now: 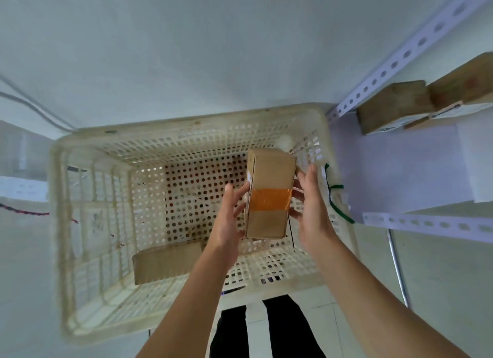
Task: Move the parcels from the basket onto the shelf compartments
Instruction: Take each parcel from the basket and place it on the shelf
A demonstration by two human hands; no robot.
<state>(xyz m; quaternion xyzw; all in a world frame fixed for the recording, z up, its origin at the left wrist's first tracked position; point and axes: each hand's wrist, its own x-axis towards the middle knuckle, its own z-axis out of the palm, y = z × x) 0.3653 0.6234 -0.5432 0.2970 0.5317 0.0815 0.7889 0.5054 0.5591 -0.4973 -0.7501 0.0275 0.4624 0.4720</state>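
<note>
A brown cardboard parcel with an orange tape band [269, 192] is held above the cream perforated basket [88, 224]. My left hand [229, 218] grips its left side and my right hand [312, 208] presses on its right side. Another brown parcel [165, 264] lies inside the basket against the near wall. To the right stands the white metal shelf [426, 224], with two cardboard parcels [394, 106] lying in a compartment at the upper right.
A slotted white shelf upright [405, 56] runs diagonally at the upper right. A green tie [333, 194] hangs on the basket's right rim. A grey cable [32, 106] runs along the wall at the left. My dark trouser legs [266, 331] are below the basket.
</note>
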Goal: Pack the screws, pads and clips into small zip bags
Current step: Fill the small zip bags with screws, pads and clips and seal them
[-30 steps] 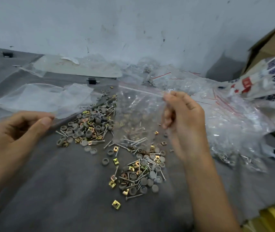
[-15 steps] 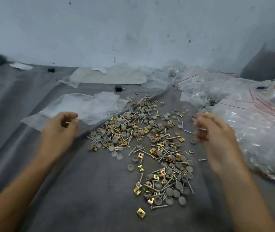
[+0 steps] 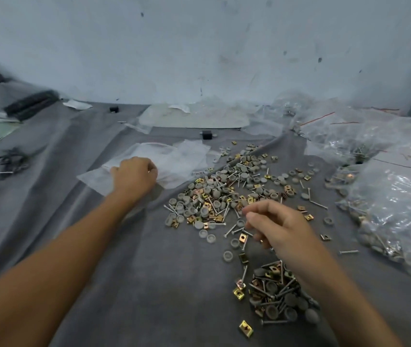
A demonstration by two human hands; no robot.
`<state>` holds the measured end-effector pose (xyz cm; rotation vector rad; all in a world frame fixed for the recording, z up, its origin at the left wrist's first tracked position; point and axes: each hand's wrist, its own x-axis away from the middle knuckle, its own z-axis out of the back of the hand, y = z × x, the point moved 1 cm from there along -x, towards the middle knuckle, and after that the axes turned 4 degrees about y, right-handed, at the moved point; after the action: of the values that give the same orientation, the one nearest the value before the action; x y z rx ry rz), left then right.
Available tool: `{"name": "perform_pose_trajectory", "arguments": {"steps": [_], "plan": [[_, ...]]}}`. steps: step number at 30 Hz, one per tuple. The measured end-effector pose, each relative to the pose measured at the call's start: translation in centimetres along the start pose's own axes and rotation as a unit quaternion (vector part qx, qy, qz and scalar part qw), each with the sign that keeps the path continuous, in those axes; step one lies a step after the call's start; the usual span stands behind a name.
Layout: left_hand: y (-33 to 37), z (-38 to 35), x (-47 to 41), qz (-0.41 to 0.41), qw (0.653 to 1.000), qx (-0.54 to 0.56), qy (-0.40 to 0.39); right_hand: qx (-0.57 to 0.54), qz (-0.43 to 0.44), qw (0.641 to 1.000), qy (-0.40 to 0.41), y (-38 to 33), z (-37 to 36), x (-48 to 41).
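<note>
Head view: watching remotely, so the handling notes are just my read.
cloth [image 3: 99, 284]: grey, soft and wrinkled. Small parts sit in the folds, so I'd pick them off rather than sweep.
filled bags [image 3: 387, 196]: big crinkly pile along the right side, already holding hardware.
empty bags [image 3: 182, 156]: loose stack of clear zip bags just left of the heap. Thin, floppy, slippery film that probably clings together. I'd grab one by the zip edge, its stiffest part, and peel it off.
heap [image 3: 224, 194]: mixed parts mid-cloth, plus a smaller heap [image 3: 274, 294] nearer me by the right forearm.
left hand [image 3: 134, 176]: rests on the empty bags, fingers curled down onto the plastic. Tips are hidden, so I can't tell if it has one pinched.
right hand [image 3: 279, 226]: over the heap's near edge, thumb and forefinger tips brought together, other fingers curled. Can't tell if anything's between them.
pads [image 3: 227, 256]: grey round caps, light, look rubbery. Easy to pinch across the rim.
screws [image 3: 348, 251]: thin, hard, likely to roll. Pinch mid-shank.
clips [image 3: 245, 328]: brassy little squares, stiff, maybe sharp-edged. Take them by the flat faces.
</note>
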<state>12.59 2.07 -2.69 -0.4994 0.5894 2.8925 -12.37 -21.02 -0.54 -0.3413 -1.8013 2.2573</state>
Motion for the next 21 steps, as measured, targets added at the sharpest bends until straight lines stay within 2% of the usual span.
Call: {"name": "perform_pose_trajectory", "arguments": {"steps": [3,5,10,12,14,16,18,19,21], "plan": [[0.4,2.3,0.2,0.027,0.991,0.12,0.053,0.024,0.015,1.0,-0.009,0.2,-0.3,0.0],[1.2,4.3,0.7,0.021,0.97,0.24,0.044,0.035,0.02,0.999,-0.008,0.2,-0.4,-0.2],[4.1,11.0,3.5,-0.082,0.92,0.38,0.048,0.045,0.03,0.998,-0.015,0.2,-1.3,-0.2],[5.0,12.9,5.1,-0.106,0.894,0.434,0.042,0.013,0.024,1.0,-0.015,-0.1,-2.0,0.1],[5.2,13.9,6.5,-0.113,0.872,0.475,0.03,-0.087,-0.02,0.995,-0.041,-0.6,-3.4,0.5],[4.8,13.9,7.9,-0.094,0.859,0.503,0.019,-0.249,-0.115,0.957,-0.095,-0.8,-5.4,1.1],[4.0,13.4,8.8,-0.056,0.855,0.516,0.023,-0.384,-0.179,0.895,-0.141,-1.3,-7.4,1.9],[3.3,13.0,9.0,-0.033,0.854,0.519,0.029,-0.42,-0.2,0.873,-0.143,-1.5,-8.1,2.3],[1.9,12.5,9.1,0.008,0.874,0.484,0.05,-0.452,-0.209,0.86,-0.11,-1.7,-8.5,3.1]]}}
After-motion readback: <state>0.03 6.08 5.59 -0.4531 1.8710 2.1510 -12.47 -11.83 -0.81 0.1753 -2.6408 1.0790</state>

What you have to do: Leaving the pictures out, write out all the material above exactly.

Exercise answer:
now: 
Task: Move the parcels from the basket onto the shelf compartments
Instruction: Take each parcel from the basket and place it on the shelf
A demonstration by two human hands; no robot.
<state>(xyz m; quaternion xyzw; all in a world frame fixed for the recording, z up, its origin at the left wrist's first tracked position; point and axes: each hand's wrist, its own x-axis towards the middle knuckle, its own z-axis out of the palm, y = z × x) 0.3653 0.6234 -0.5432 0.2970 0.5317 0.0815 0.7889 0.5054 0.5591 -0.4973 -0.7501 0.0275 0.4624 0.4720</state>
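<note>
A brown cardboard parcel with an orange tape band [269, 192] is held above the cream perforated basket [88, 224]. My left hand [229, 218] grips its left side and my right hand [312, 208] presses on its right side. Another brown parcel [165, 264] lies inside the basket against the near wall. To the right stands the white metal shelf [426, 224], with two cardboard parcels [394, 106] lying in a compartment at the upper right.
A slotted white shelf upright [405, 56] runs diagonally at the upper right. A green tie [333, 194] hangs on the basket's right rim. A grey cable [32, 106] runs along the wall at the left. My dark trouser legs [266, 331] are below the basket.
</note>
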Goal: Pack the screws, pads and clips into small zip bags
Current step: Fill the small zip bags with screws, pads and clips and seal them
[-30 steps] 
[-15 steps] 
[+0 steps] 
A demonstration by two human hands; no robot.
`<state>` holds the measured end-effector pose (xyz cm; rotation vector rad; all in a world frame fixed for the recording, z up, its origin at the left wrist's first tracked position; point and axes: each hand's wrist, its own x-axis away from the middle knuckle, its own z-axis out of the back of the hand, y = z × x, the point moved 1 cm from there along -x, towards the middle knuckle, and after that the axes turned 4 degrees about y, right-handed, at the moved point; after the action: of the values that give the same orientation, the one nearest the value before the action; x y z rx ry rz), left then right.
Available tool: `{"name": "perform_pose_trajectory", "arguments": {"steps": [_], "plan": [[_, ...]]}}`. steps: step number at 30 Hz, one per tuple. The measured end-effector pose, each relative to the pose measured at the call's start: translation in centimetres along the start pose's own axes and rotation as a unit quaternion (vector part qx, qy, qz and scalar part qw), each with the sign that keeps the path continuous, in those axes; step one lies a step after the call's start; the usual span stands behind a name.
Layout: left_hand: y (-33 to 37), z (-38 to 35), x (-47 to 41), qz (-0.41 to 0.41), qw (0.653 to 1.000), qx (-0.54 to 0.56), qy (-0.40 to 0.39); right_hand: qx (-0.57 to 0.54), qz (-0.43 to 0.44), qw (0.641 to 1.000), qy (-0.40 to 0.41), y (-38 to 33), z (-37 to 36), x (-48 to 41).
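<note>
Head view: watching remotely, so the handling notes are just my read.
cloth [image 3: 99, 284]: grey, soft and wrinkled. Small parts sit in the folds, so I'd pick them off rather than sweep.
filled bags [image 3: 387, 196]: big crinkly pile along the right side, already holding hardware.
empty bags [image 3: 182, 156]: loose stack of clear zip bags just left of the heap. Thin, floppy, slippery film that probably clings together. I'd grab one by the zip edge, its stiffest part, and peel it off.
heap [image 3: 224, 194]: mixed parts mid-cloth, plus a smaller heap [image 3: 274, 294] nearer me by the right forearm.
left hand [image 3: 134, 176]: rests on the empty bags, fingers curled down onto the plastic. Tips are hidden, so I can't tell if it has one pinched.
right hand [image 3: 279, 226]: over the heap's near edge, thumb and forefinger tips brought together, other fingers curled. Can't tell if anything's between them.
pads [image 3: 227, 256]: grey round caps, light, look rubbery. Easy to pinch across the rim.
screws [image 3: 348, 251]: thin, hard, likely to roll. Pinch mid-shank.
clips [image 3: 245, 328]: brassy little squares, stiff, maybe sharp-edged. Take them by the flat faces.
</note>
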<state>12.59 2.07 -2.69 -0.4994 0.5894 2.8925 -12.37 -21.02 -0.54 -0.3413 -1.8013 2.2573</state>
Motion for the next 21 steps, as measured, targets added at the sharpest bends until straight lines stay within 2% of the usual span.
Call: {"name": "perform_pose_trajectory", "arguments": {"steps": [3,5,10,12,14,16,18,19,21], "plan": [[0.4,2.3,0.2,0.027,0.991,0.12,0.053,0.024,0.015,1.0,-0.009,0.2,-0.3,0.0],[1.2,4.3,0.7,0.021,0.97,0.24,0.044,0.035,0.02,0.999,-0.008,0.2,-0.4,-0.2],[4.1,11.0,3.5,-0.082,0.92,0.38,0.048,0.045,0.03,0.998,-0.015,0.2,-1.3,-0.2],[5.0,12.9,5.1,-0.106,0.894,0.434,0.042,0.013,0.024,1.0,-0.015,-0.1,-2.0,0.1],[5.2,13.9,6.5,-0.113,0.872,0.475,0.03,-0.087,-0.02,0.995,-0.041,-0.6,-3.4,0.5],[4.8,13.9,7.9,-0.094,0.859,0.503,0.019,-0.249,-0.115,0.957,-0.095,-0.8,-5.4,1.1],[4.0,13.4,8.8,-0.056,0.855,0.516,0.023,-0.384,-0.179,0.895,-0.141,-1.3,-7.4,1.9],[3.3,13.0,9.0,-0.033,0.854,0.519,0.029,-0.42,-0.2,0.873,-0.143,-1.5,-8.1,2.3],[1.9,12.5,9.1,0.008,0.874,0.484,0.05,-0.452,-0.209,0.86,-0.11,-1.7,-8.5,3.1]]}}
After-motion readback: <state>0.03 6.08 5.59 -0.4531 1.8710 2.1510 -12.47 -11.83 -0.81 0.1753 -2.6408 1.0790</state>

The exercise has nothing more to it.